Higgins: If it saves one freedomWritten by Tim Higgins | | email@example.com
I was listening to the webcast of a radio show on Toledo’s 1370 WSPD called “Echoes of Ireland” this weekend to re-immerse myself in a bit of Irish culture and music with hosts John Connolly and Ted McHugh in the hopes of renewing my spirit.
My solace was short-lived however, when one of the hosts spoke of returning from a recent trip back to the Emerald Isle. I can’t recall which it was; but he carried the sad news to pass on that the long famous Irish pub culture appears to be dying, especially in the rural areas of the country. It seems that the DUI laws in Ireland have seen a fair bit of change in recent years (much as they have here) and that zero tolerance for violations of the .05 blood alcohol level has seen the arrest levels rise at an alarming rate.
Now to understand this, one must first take a step back and realize that the “pub” culture (short for public house) is different in Ireland than the bar culture in the U.S. Pubs are often places of family gathering for communities, where live music is performed and the political and social events of the country are widely discussed. Certainly a pint or two is consumed, and even a glass of whiskey or wine; but these actions are taken without the often frenzied efforts of escaped prison inmates that often seems to happen in this country.
One should also understand the .05 blood alcohol limitation, which is lower than the once traditional .10 of days past and the .08 that the federal government now often “encourages” with highway tax dollars. One 12-ounce beer, one six ounce glass of wine, or a one ounce shot of whiskey an hour is enough to put the average person at or slightly over the .10 limit. A drink before dinner and a glass of wine with it therefore, will put the average person in danger of arrest. You can therefore imagine what even one 16-ounce beer consumed an hour will do with a .05 limit.
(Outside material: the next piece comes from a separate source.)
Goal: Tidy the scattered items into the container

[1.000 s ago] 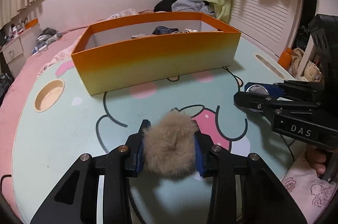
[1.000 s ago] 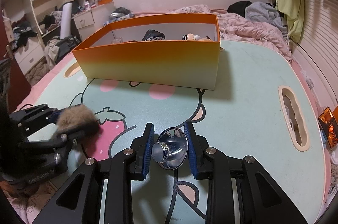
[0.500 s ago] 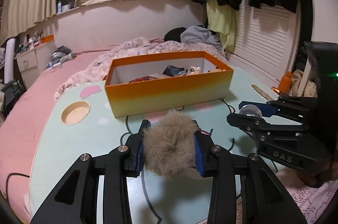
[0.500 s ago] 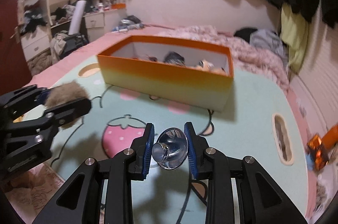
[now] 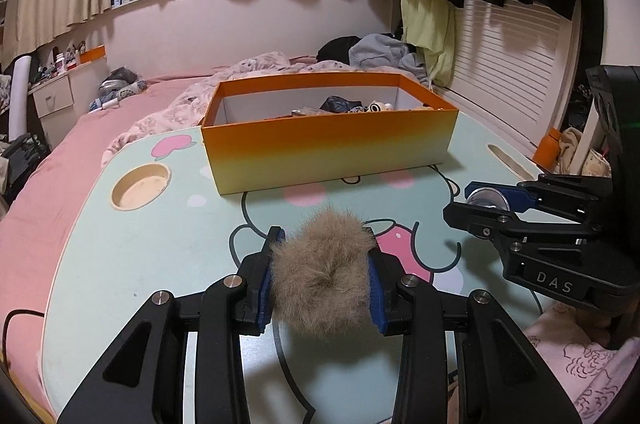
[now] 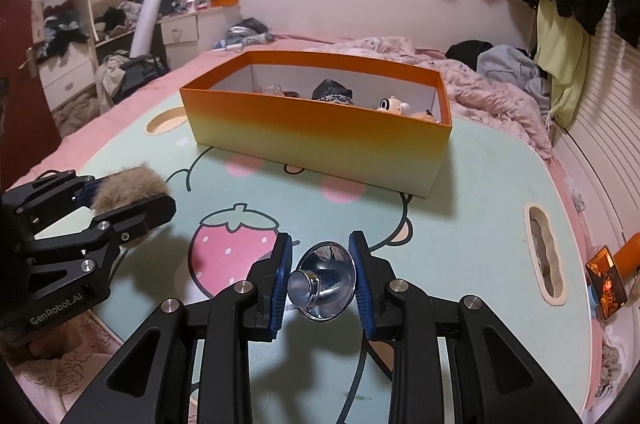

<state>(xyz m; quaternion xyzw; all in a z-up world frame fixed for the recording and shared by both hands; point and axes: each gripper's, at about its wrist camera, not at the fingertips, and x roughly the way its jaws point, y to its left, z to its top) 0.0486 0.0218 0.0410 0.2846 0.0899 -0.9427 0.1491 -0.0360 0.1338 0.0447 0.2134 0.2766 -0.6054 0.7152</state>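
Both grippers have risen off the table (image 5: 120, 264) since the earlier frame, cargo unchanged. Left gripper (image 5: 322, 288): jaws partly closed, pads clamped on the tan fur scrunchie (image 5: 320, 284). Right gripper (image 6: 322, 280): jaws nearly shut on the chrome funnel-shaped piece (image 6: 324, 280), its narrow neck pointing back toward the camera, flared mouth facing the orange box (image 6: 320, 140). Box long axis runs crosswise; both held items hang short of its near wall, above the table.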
Many recognize the potential of having had one too many, leave their cars, and take a cab home. Not to be out maneuvered however, the Irish police have taken notice of vehicles parked overnight near pubs, and arrested the previous night’s merrymakers when they come to claim their cars in the morning. Alcohol is after all, burned off by the body only slowly, and the chances are good that someone who took a cab home retains enough in their system to fail in the morning, the test they avoided the night before. As a result of such government intervention, pubs all over the country are either restricting hours or closing altogether as the number of their patrons fall victim.
“Who cares?” you say. “No one wants those impaired by alcohol on the streets anyway. After all, if it saves just one life, it’s worth it.” Besides what have Irish DUI laws to do with the U.S.? And of course you’re right in saying that we don’t want impaired drivers on the streets, but having first increased enforcement, one should also be asking about the increasingly restrictive nature of such laws.
Might I suggest that a population that increasingly stays at home, rather than risk violating the law or regulation, is an easier one to control. Might I add that one that does not gather together in public places is less likely to find common ground with each other, let alone common fault with those ruling them. Add this to the increasingly onerous rules and regulations imposed by the Department of Homeland Security and their Keystone Kops at the TSA, and it doesn’t take wearing a tin foil hat to believe that there could be a conscious strategy at work here. Tie it with a bow of random street shootings in cities across the nation that far too often go unsolved and it makes a suspiciously perfect package
Societies in the U.S. and around the world, have become increasingly insular and isolated. With Xbox 360, Wii, Netflix and cable television, we are increasingly a citizenry that seeks its entertainments alone within the four walls of a home that continues to provide at least a modicum of protection from a creeping incursion on our freedom to do anything outside the imprisonment we compel upon ourselves. We sit often mindlessly in front of televisions, ingesting endorphin-raising snacks in a sorry substitute for the effects that a little exercise once gave. We lock ourselves in a supposed cocoon of electronic safety (and sometimes anonymity) to socialize on the Internet, and only with those who agree with us, rather than gathering in face-to-face networking situations that would provide the very shot of adrenaline stimulation that most of us need.
Perhaps it’s not too late yet however. Maybe there’s still time to get ourselves off of our collective duff and fight a trend being subliminally foisted upon us. There might even be time to have serious (and civil) discussion on real issues before the fall election, rather than those that the willing co-conspirator of a mainstream media doles out to keep us distracted and amused. After all, if just one freedom is saved, isn’t it worth it?